Broadly, the August 15th amendments alter the investigations, complaints and determinations processes set out in the Employment Standards Act (“ESA”), while the October 15th provisions change hiring practices as they pertain to children.
Significant changes that will come into force on August 15, 2021, include the following:
- The Director of Employment Standards (the “Director”) will be empowered to investigate compliance with the ESA and Employment Standards Regulation (the “Regulation”) “at any time or for any reason”. This new provision is effectively the same as the Director’s previous power to investigate regardless of a complaint being filed, but makes it clear that the Director can initiate an investigation at any time and for any reason.
- An employee whose employment is terminated must file a complaint within 6 months of their last day of employment. However, the new provisions explicitly permit an employee to apply for an extension. If the Director is satisfied that “special circumstances exist or existed” that prevented the complaint from being filed and an “injustice would otherwise result,” the Director may extend the period to file a complaint.
- If the Director determines a complaint is validly filed within the 6 month period or within an extension period granted by the Director – and no other factors invalidate the complaint – the Director must investigate. This investigation may involve an alternative dispute resolution (“ADR”) process. While the Director has always been permitted to resolve a complaint through a settlement agreement, the ability to use an ADR process in an investigation is new.
- If the Director decides that an employee’s complaint may also relate to other employees, the Director will be permitted to “conduct a broader investigation” on the “subject matter of the complaint.” If the Director’s broader investigation is not completed or does not resolve the issues of the original complaint, the Director must still investigate and determine the original complaint. The power to expand an investigation of one employee’s complaint to the broader workplace is new.
- There is no requirement for the Director to provide an oral hearing to any person under investigation, or anyone affected by a determination or reconsideration decision. While the ESA continues to mandate that the Director “must make reasonable efforts” to provide investigated persons with “an opportunity to respond,” a new provision clarifies that such reasonable efforts do not extend to an oral hearing.

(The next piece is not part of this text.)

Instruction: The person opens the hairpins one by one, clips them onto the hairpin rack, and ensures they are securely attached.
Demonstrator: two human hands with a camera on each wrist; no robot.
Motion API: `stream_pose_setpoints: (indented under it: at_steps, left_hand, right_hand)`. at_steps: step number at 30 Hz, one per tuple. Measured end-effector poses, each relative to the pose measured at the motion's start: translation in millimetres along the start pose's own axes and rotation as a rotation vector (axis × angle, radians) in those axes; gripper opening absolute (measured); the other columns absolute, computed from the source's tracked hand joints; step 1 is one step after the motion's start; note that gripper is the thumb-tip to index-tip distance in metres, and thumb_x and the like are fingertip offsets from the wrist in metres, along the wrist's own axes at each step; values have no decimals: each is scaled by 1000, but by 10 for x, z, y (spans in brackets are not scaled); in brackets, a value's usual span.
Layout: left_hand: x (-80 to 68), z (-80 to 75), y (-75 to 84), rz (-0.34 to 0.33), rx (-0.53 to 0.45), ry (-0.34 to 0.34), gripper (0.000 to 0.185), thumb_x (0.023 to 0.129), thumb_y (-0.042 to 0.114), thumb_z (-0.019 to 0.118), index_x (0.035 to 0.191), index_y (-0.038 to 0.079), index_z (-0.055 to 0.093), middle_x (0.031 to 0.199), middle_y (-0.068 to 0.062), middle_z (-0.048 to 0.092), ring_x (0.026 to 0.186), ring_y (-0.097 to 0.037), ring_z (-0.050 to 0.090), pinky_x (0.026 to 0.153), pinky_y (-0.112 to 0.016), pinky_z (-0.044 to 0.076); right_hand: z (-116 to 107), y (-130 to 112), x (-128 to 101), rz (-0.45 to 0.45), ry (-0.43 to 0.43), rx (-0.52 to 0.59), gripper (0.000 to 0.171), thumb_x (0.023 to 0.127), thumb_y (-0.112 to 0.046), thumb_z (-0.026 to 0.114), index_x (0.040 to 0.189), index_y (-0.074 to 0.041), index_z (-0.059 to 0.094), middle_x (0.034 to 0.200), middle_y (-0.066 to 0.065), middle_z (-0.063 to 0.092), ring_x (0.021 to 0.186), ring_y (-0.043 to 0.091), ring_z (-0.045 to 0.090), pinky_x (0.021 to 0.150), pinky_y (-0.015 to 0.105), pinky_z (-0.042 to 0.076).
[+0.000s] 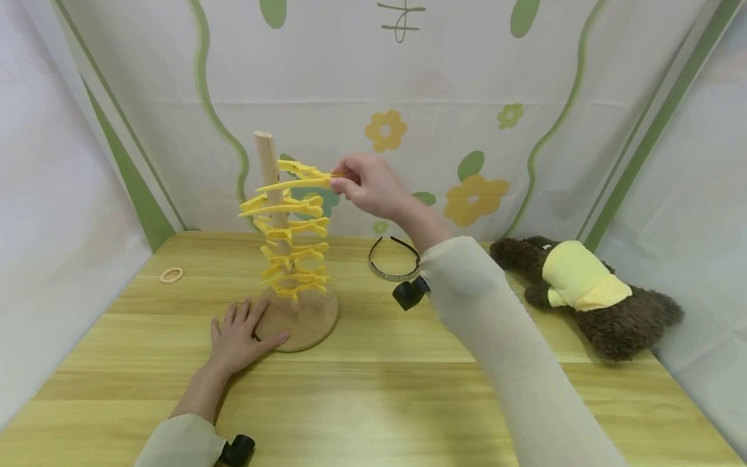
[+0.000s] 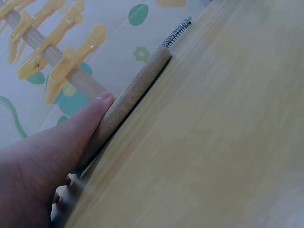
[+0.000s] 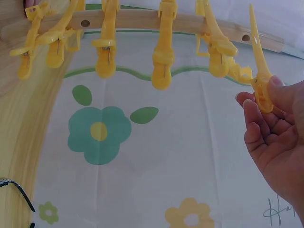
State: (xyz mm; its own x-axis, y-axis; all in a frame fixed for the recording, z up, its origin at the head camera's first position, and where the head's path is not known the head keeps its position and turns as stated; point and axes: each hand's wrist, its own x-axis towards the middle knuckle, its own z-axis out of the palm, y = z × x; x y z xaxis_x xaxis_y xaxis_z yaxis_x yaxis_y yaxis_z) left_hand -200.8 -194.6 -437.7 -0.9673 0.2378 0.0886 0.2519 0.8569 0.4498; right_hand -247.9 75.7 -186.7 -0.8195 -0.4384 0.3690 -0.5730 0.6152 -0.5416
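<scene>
Peg: wooden peg [image 1: 266,162] stands upright on a round wooden base [image 1: 309,318] on the bench [image 1: 373,389]; its top end is bare, with open air above and to the right of it.
Clips: yellow clips [image 1: 292,250] clamped along the peg from just above the base up to near the top, their tails pointing right and left of the peg.
Right hand: right hand [image 1: 367,185] raised to the right of the peg near its top, thumb and fingers pinching the tail of the top clip [image 1: 303,174]; from the right wrist view this clip [image 3: 260,76] is beside the peg, and whether its jaws grip the wood I cannot tell.
Left hand: left hand [image 1: 239,337] lies flat, fingers straight, at the left of the peg's base, thumb pressed against the base rim [image 2: 128,102]; it holds nothing.
Room: bare bench in front of the peg and to its left; cloth wall [image 1: 373,97] close behind the peg.
Around: hair tie [image 1: 171,275] far left of the peg; headband [image 1: 393,259] just right of the base; plush toy [image 1: 589,292] well right of the peg, against the side wall.
</scene>
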Motion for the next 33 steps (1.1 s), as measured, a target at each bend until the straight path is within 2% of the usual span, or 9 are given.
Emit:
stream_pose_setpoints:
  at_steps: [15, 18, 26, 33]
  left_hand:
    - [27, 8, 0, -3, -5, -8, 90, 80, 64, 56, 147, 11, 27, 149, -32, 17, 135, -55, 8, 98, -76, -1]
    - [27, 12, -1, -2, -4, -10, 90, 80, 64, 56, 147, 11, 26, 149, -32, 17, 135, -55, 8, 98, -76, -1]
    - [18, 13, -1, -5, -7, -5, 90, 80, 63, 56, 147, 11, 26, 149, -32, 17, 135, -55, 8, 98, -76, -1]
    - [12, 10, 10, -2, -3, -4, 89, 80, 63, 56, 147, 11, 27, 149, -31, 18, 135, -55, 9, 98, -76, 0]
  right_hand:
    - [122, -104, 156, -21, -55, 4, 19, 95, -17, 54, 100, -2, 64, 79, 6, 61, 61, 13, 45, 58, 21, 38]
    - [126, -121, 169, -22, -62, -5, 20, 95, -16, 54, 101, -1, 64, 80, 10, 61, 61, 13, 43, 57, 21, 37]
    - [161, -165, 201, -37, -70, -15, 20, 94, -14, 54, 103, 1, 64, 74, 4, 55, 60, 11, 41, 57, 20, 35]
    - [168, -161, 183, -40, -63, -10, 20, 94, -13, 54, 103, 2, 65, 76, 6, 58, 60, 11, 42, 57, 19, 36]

- Upon completion of a complaint investigation, the Director will be required to draft a written report that summarizes the Director’s findings and to serve the report on: (1) the person who filed the complaint; (2) the person against whom the complaint was filed; and (3) any person the Director believes should have the opportunity to respond to the report. These persons will then be provided an opportunity to respond to the written report. The Director must then consider these responses along with the original written report in making a determination. Previously, the ESA did not require the Director to draft a written report at the conclusion of an investigation, and there was no formal process for responding to an investigation before a determination decision was issued.

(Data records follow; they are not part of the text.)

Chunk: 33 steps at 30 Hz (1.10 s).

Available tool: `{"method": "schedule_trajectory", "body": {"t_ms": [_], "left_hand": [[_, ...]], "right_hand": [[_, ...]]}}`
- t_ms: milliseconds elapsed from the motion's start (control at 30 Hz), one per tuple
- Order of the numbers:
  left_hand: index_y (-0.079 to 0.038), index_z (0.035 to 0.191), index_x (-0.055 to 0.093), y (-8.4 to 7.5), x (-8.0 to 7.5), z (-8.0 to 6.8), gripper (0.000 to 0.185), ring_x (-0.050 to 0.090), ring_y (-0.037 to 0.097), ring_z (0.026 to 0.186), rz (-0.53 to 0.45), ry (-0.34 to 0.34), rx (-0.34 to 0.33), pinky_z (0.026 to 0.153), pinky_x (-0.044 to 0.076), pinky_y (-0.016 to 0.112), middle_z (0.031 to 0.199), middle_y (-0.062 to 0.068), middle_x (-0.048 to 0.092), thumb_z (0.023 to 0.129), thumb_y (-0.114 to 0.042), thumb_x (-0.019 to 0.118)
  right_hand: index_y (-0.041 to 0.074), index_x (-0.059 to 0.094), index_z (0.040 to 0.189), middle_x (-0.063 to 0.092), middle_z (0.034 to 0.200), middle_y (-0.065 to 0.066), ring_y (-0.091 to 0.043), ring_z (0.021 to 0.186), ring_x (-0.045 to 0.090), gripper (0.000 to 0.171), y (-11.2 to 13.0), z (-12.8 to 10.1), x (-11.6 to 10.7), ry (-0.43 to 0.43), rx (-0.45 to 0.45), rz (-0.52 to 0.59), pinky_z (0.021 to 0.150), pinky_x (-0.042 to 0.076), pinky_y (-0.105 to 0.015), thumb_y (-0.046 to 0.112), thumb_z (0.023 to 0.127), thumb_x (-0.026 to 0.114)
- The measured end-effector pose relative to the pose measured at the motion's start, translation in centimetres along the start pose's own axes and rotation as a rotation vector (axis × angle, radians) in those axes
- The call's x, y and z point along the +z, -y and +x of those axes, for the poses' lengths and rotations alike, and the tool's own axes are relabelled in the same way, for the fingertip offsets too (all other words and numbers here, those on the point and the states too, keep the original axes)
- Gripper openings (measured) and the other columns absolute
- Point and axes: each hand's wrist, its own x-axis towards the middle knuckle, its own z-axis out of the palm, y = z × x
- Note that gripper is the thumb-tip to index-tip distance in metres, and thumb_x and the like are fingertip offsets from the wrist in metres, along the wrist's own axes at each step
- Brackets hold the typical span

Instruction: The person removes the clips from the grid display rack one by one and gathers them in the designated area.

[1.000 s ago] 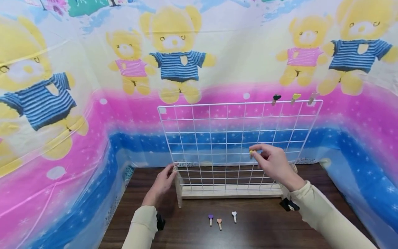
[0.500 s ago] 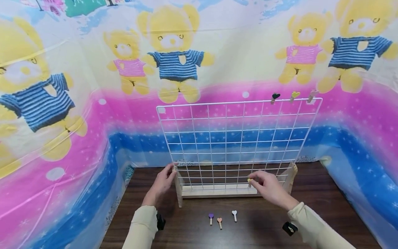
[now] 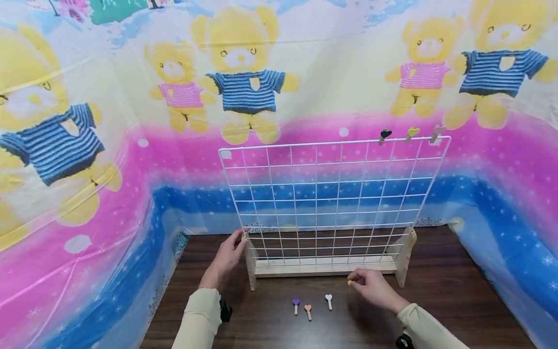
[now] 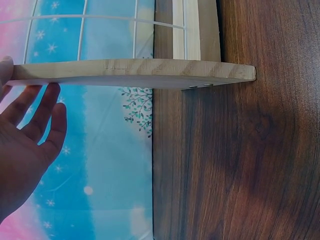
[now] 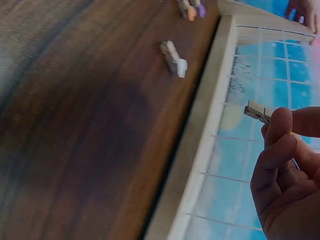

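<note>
With the right hand (image 3: pixel 374 287), pinching one small yellow-topped peg (image 5: pixel 258 111) between thumb and fingers, leaving a bare wooden end poking out. Held low, in front of the base bar of one wooden stand (image 3: pixel 324 271) and to the right of three loose pegs. Reaching in from the lower right, with forearm slanting up and leftward. On the dark desk (image 3: pixel 261 320), in hearts of three colours: one white peg (image 3: pixel 329 299), nearest to that hand, then one orange peg (image 3: pixel 308 310) and one purple peg (image 3: pixel 296 306), close together farther left. With the left hand (image 3: pixel 224 259), gripping the left upright (image 4: pixel 135 70) of the stand, thumb on one side, fingers on the other. Above the base, between two uprights: one white wire grid (image 3: pixel 317 199). Clipped toward the right of its top edge, three more pegs: one dark (image 3: pixel 385 134), one bright yellow (image 3: pixel 412 132), one pale pink (image 3: pixel 437 132). Seven pegs altogether. Behind everything, one bear-printed cloth (image 3: pixel 331 97).
</note>
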Motion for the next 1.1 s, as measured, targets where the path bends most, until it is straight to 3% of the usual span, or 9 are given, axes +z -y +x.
{"method": "schedule_trajectory", "body": {"t_ms": [100, 367, 600, 867, 1100], "left_hand": [[-0.018, 0.138, 0.047, 0.0, 0.0, 0.0, 0.037, 0.052, 0.029, 0.116, 0.001, -0.001, -0.005, 0.09, 0.045, 0.049, 0.127, 0.014, 0.055, 0.102, -0.021, 0.046], [-0.021, 0.138, 0.047, 0.1, 0.0, 0.1, 0.037, 0.051, 0.029, 0.118, -0.011, -0.001, -0.016, 0.092, 0.044, 0.05, 0.129, 0.013, 0.053, 0.101, -0.023, 0.046], [-0.022, 0.139, 0.045, 0.1, 0.1, 0.0, 0.037, 0.05, 0.029, 0.119, -0.012, 0.004, -0.031, 0.092, 0.043, 0.051, 0.131, 0.014, 0.052, 0.102, -0.023, 0.046], [-0.019, 0.139, 0.045, -0.1, 0.1, -0.1, 0.038, 0.05, 0.03, 0.118, -0.002, -0.004, -0.02, 0.092, 0.043, 0.051, 0.13, 0.015, 0.052, 0.102, -0.023, 0.045], [-0.018, 0.138, 0.046, -0.4, 0.0, -0.3, 0.037, 0.051, 0.029, 0.117, -0.008, -0.005, -0.016, 0.092, 0.044, 0.05, 0.127, 0.014, 0.054, 0.102, -0.02, 0.046]], "right_hand": [[0.002, 0.067, 0.092, 0.065, 0.078, -0.003, -0.013, 0.055, 0.058, 0.007, -0.9, -0.3, 0.9, 0.045, 0.062, 0.046, 0.046, 0.048, -0.025, 0.001, 0.085, 0.064], [-0.002, 0.066, 0.093, 0.062, 0.07, 0.0, -0.01, 0.047, 0.054, 0.009, -2.5, -0.7, 2.7, 0.137, 0.104, 0.081, 0.045, 0.046, -0.026, 0.003, 0.087, 0.062], [0.0, 0.067, 0.088, 0.061, 0.066, 0.0, -0.008, 0.045, 0.053, 0.006, -3.5, -0.8, 3.8, 0.155, 0.077, 0.089, 0.044, 0.045, -0.026, 0.004, 0.086, 0.064], [0.007, 0.065, 0.082, 0.056, 0.061, 0.004, -0.009, 0.045, 0.052, 0.006, -4.0, -0.6, 4.8, 0.18, 0.11, 0.048, 0.044, 0.043, -0.025, 0.003, 0.086, 0.062], [0.007, 0.064, 0.079, 0.055, 0.058, 0.003, -0.009, 0.043, 0.051, 0.008, -4.5, -0.6, 5.1, 0.182, 0.123, 0.01, 0.043, 0.042, -0.025, 0.002, 0.086, 0.063]]}}
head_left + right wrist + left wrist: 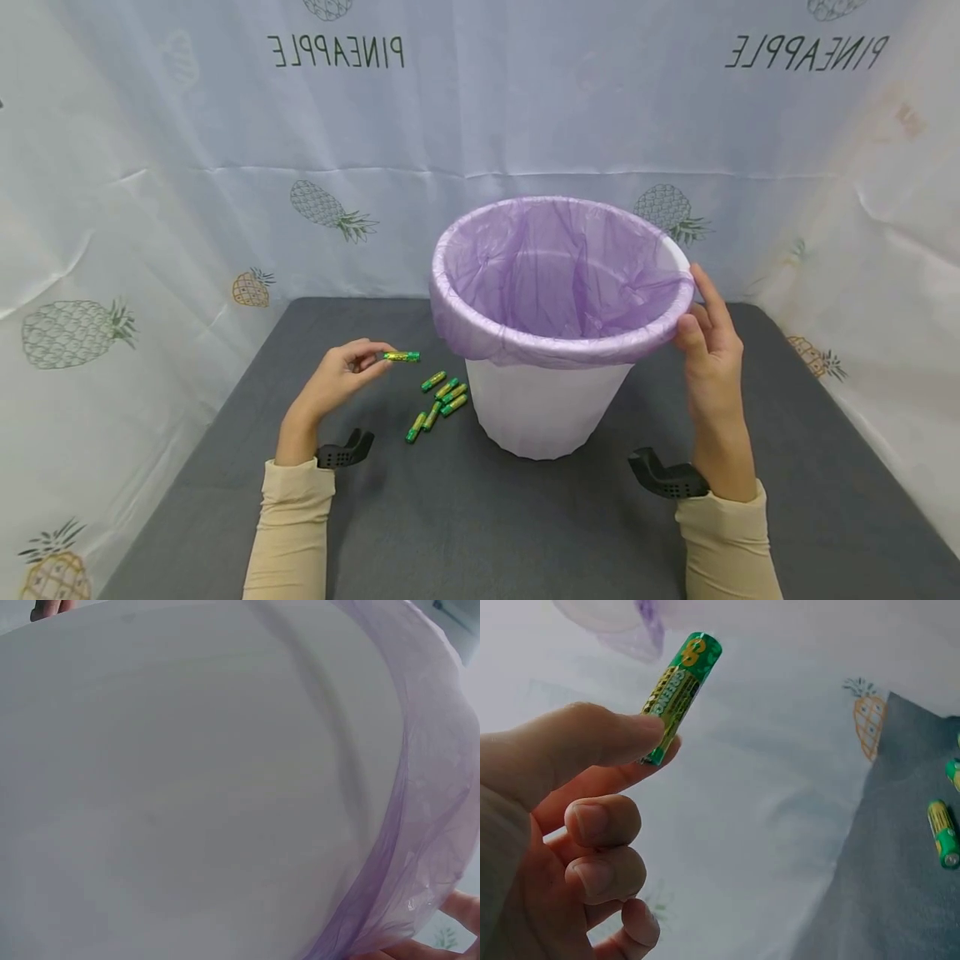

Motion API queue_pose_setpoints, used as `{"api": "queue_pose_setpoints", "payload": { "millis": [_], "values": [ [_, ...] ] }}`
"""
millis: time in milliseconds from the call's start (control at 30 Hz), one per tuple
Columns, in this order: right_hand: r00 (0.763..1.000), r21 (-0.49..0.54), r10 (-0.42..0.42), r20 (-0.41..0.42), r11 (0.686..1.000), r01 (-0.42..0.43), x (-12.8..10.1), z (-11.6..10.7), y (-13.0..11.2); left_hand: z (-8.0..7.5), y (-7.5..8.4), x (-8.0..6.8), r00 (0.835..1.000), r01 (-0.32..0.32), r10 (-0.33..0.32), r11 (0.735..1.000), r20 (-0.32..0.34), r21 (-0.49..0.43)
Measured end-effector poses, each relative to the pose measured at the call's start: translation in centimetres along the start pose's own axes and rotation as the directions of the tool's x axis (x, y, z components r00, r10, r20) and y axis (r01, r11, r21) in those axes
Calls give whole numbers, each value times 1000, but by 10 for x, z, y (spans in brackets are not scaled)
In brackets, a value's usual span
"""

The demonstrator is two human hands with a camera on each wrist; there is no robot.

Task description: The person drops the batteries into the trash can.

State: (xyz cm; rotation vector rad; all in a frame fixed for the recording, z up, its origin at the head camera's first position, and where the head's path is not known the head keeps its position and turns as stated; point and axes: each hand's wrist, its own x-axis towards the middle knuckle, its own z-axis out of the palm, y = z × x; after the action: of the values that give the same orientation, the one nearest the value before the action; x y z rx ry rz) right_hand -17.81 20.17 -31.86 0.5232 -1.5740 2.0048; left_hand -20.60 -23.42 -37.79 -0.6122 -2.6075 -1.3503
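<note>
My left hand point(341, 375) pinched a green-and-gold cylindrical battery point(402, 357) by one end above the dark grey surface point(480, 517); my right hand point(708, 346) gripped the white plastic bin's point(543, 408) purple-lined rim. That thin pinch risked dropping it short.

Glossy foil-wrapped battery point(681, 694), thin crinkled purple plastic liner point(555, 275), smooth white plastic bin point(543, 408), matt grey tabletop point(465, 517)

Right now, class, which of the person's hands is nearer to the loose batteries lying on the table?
Left. The left hand, pinching one battery, hangs just beside the loose batteries. The right hand grips the bin's rim on its far side.
</note>
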Motion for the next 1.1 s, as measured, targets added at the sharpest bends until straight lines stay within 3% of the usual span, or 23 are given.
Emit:
{"api": "queue_pose_setpoints", "payload": {
  "millis": [333, 633, 1100],
  "values": [
    [999, 8, -14, 49, 1000, 13, 1, 0, -2, -4, 29, -3, 987, -111, 114, 993, -113, 32],
    [997, 30, -30, 68, 999, 28, 0, -2, 2, -11, 54, 7, 946, -255, 264, 965, -190, 67],
    [1000, -13, -2, 22, 1000, 3, 0, -3, 2, -20, 77, 15, 916, -301, 316, 949, -249, 98]
  ]
}}
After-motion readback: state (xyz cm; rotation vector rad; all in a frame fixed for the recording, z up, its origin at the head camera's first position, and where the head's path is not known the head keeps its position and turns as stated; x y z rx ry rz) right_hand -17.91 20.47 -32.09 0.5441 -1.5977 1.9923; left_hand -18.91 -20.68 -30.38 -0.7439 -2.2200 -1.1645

Currently, employers only require parental consent when employing a child who is 14 or younger, and there is no designation in the ESA about the types of work that children 12 and older are permitted to perform. Significant changes that will come into force on October 15, 2021, include the following:
- The general working age is 16.
- In order to hire children under the age of 14 (unless certain exemptions apply – see below), employers must obtain the Director’s permission and written parental or guardian consent. Currently, the Director’s permission is only required when hiring children under the age of 12.
- If an employer hires a child who is 14 or 15 years old, the employer must obtain the written consent of the child’s parent or guardian and only allow the child to perform “light work,” described as work “unlikely to be harmful to the health or development of a child who is 14 or 15 years of age.” Any work other than “light work” requires the express permission of the Director.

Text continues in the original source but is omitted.